First Women To Travel The Colorado River Through The Grand Canyon




By Kristy McCaffrey

In 1938, Elzada Clover and Lois Jotter became the first women to descend the Colorado River through the Grand Canyon.

Elzada Clover

Elzada Clover was a botany instructor and assistant curator of the botanical gardens at the University of Michigan. She believed the Grand Canyon would reveal many species that would help to round out their collection. Originally, she had planned to descend the canyon by pack mule, but after meeting river runner Norm Nevills, he convinced her that a boat trip would be better. He proposed a 660-mile trip from Green River, Utah, to Lake Mead. If successful, it would make Clover the first botanist to catalog plants along the Colorado River through the Grand Canyon.

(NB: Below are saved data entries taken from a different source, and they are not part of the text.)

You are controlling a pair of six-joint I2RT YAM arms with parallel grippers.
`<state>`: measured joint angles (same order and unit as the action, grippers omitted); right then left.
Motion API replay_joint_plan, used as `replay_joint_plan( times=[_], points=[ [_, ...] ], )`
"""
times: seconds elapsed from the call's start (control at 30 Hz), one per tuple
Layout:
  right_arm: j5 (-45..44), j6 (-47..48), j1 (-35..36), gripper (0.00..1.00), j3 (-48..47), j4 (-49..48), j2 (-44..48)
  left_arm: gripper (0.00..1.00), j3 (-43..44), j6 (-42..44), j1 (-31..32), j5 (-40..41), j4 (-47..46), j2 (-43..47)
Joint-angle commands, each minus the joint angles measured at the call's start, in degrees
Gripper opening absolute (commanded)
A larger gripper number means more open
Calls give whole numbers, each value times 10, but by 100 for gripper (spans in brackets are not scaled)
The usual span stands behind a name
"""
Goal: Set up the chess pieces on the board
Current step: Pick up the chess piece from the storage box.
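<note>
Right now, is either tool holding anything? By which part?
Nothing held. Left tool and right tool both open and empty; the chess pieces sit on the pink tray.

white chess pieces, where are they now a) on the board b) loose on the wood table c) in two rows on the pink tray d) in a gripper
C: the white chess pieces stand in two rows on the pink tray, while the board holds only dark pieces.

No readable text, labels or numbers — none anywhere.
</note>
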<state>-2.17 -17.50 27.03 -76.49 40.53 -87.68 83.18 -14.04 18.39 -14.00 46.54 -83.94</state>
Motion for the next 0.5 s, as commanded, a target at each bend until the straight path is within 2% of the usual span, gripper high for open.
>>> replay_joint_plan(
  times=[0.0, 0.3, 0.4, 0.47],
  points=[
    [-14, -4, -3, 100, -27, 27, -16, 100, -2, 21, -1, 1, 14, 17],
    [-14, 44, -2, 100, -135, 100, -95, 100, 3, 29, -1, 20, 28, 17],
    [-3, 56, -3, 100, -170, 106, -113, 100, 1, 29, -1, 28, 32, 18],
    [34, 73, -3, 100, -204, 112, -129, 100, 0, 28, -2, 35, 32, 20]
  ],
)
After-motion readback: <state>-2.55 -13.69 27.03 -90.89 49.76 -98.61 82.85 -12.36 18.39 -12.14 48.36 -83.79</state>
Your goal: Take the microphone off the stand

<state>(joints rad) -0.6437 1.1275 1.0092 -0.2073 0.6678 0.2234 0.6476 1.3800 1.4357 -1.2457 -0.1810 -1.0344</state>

Elzada Clover and Lois Jotter

Clover invited 24-year-old Lois Jotter, a close friend and former roommate of Clover's who was a graduate student in botany at the same university, and Eugene Atkinson, a zoology major. Also accompanying them were Bill Gibson (a commercial artist from San Francisco hoping to further his photography career) and Don Harris (a USGS engineer).

Three boats were constructed for the expedition—sixteen feet long, four feet across the stern, five feet amidship, and tapered to a pointed bow. The boats were called the Wen (Norm Nevill’s father’s initials), the Botany (in honor of the expedition), and the Mexican Hat (a rock formation in Utah near where Nevills lived).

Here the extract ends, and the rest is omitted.